Supervised Learning¶
A general framework for supervised learning on text is
construct corpus \(\to\) vectorization of features \(\to\) classification \(\to\) evaluation (often by cross-validation)

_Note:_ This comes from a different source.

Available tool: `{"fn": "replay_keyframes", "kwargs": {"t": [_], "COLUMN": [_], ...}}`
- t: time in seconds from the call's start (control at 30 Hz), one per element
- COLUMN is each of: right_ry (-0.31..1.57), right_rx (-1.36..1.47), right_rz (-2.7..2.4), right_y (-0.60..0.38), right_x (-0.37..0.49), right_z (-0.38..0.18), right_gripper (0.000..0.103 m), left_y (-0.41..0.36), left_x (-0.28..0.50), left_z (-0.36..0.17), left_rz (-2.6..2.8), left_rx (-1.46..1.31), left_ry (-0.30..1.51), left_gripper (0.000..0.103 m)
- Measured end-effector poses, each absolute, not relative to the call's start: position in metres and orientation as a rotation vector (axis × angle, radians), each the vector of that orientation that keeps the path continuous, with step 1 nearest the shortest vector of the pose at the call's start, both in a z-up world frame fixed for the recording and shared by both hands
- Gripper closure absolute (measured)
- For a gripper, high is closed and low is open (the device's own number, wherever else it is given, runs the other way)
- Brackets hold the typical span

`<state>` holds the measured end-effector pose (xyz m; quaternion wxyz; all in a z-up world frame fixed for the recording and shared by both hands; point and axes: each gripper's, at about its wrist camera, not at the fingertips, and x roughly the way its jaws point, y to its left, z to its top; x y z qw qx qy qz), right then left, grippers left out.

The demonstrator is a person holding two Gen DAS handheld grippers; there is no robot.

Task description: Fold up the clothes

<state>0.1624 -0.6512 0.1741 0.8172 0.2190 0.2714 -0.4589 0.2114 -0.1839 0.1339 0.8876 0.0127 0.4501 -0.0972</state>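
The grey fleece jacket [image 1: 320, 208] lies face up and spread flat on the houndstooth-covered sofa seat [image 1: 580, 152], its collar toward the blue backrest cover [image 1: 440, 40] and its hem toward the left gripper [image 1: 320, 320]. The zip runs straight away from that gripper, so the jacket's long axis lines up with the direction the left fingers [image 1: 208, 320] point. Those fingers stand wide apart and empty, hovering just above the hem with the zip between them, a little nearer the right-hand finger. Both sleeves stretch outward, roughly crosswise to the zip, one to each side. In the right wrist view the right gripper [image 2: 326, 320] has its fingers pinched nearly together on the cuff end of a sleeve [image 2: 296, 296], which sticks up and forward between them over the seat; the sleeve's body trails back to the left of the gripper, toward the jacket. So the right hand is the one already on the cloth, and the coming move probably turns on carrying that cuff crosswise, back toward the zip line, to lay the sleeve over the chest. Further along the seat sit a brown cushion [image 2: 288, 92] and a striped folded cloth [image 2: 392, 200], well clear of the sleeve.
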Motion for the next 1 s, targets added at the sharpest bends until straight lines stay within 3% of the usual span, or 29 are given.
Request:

For example, we may classify documents into topics, or by sentiment, or as spam/not spam.
Vectorization of features¶
There are 3 common methods to vectorize features when the text is treated as a bag of words - word count, one hot encoding and TF-IDF.
In [52]:
small_sample = """Do you like green eggs and ham?
I do not like them, Sam-I-am.
I do not like green eggs and ham!
Would you like them here or there?
I would not like them here or there.
I would not like them anywhere.
I do so like green eggs and ham!
Thank you! Thank you,
Sam-I-am!""".splitlines()
In [53]:
small_sample
Out[53]:
['Do you like green eggs and ham?',
'I do not like them, Sam-I-am.',
'I do not like green eggs and ham!',
'Would you like them here or there?',
'I would not like them here or there.',
'I would not like them anywhere.',
'I do so like green eggs and ham!',
'Thank you! Thank you,',
'Sam-I-am!']
Word counts¶
In [54]:
count_vectorizer = CountVectorizer()
In [55]:
X = count_vectorizer.fit_transform(small_sample)
In [56]:
vocab = count_vectorizer.get_feature_names()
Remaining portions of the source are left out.